The boundaries were based on the best representation of allied ecological systems, geomorphological characteristics, natural history significance, cultural site significance and human population settlement patterns. They equate roughly to the boundaries of the Great Sandy Region, as identified by the 1991 Commission of Inquiry to investigate the conservation values of Fraser Island and the Great Sandy area. Future extensions may be possible.
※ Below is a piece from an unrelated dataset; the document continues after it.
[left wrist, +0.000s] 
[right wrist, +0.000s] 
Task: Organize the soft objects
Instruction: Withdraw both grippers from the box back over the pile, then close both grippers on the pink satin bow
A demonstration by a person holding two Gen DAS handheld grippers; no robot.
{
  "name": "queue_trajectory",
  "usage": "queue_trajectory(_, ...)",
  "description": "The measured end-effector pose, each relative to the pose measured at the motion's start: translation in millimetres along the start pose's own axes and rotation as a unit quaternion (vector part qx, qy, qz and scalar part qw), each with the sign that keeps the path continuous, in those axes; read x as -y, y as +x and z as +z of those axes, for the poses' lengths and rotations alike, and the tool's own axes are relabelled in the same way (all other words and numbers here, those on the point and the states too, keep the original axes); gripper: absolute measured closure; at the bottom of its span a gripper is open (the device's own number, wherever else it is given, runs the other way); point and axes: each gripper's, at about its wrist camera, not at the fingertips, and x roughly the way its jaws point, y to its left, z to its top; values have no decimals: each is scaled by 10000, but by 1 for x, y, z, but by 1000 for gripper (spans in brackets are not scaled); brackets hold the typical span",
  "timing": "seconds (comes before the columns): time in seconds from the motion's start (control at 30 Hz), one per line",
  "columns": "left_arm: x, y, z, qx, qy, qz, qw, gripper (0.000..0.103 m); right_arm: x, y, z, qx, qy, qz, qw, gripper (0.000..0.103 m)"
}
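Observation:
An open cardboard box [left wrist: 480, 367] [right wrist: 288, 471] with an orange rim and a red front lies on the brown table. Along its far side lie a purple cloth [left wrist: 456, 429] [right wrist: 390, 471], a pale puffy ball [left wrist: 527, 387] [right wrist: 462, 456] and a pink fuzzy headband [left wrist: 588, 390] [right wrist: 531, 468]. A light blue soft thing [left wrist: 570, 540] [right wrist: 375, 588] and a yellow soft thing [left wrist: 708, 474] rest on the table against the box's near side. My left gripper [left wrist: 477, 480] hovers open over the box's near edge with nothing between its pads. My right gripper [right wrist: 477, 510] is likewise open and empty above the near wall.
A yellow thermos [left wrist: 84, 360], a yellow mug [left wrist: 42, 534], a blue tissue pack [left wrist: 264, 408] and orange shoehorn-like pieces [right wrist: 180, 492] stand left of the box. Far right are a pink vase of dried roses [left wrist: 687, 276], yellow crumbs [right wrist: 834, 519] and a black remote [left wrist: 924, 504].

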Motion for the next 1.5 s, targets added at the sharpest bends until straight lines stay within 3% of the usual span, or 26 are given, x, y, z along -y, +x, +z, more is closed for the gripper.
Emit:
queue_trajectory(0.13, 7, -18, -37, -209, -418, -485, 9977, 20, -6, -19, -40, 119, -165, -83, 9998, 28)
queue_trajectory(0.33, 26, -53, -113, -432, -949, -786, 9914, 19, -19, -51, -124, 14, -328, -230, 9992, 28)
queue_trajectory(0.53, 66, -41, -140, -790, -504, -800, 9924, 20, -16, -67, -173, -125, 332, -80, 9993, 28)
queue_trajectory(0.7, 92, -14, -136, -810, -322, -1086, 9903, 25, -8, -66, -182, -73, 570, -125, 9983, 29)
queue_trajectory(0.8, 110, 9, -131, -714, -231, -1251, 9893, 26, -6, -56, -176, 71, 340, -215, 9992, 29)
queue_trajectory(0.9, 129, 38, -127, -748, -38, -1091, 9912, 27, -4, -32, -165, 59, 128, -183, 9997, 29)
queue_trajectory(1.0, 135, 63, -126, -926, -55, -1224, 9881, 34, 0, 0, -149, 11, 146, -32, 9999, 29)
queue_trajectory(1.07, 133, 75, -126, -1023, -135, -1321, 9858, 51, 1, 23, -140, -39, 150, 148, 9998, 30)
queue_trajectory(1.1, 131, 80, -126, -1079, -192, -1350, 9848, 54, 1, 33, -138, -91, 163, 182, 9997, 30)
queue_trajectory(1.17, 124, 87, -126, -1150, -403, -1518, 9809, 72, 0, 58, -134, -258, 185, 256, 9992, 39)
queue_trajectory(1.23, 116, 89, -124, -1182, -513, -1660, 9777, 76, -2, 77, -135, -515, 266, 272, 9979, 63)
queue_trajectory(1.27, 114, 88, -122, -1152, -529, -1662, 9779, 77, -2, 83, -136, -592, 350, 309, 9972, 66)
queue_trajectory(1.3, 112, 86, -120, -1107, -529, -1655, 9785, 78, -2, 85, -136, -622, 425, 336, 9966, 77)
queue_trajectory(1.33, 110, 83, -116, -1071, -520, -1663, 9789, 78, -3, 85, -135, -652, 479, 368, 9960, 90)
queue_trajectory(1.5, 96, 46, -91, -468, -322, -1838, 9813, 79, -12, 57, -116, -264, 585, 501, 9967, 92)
What is so special about this region?
It has 40% of world’s perched lakes, the majority of the world’s complex rainforests growing on sand, the largest unconsolidated coastal sand mass in the world, and unique sub-tropical patterned fens (swamps), the only ones in the world containing vertebrate lifeforms. It is part of a biogeographic overlap known as McPherson-McLeay Overlap, has a concentration of rare, threatened, endangered and vulnerable species, including significant populations of species which have declined elsewhere in Australia; exhibits adaptation of fish, frogs and invertebrates to acidic conditions; is a major transitory point for humpback whales; is recognised as a major feeding and roosting location for migratory birds; supports highly significant dugong populations and seagrass beds; and is a major breeding sites for oceanic turtles in the Pacific Ocean.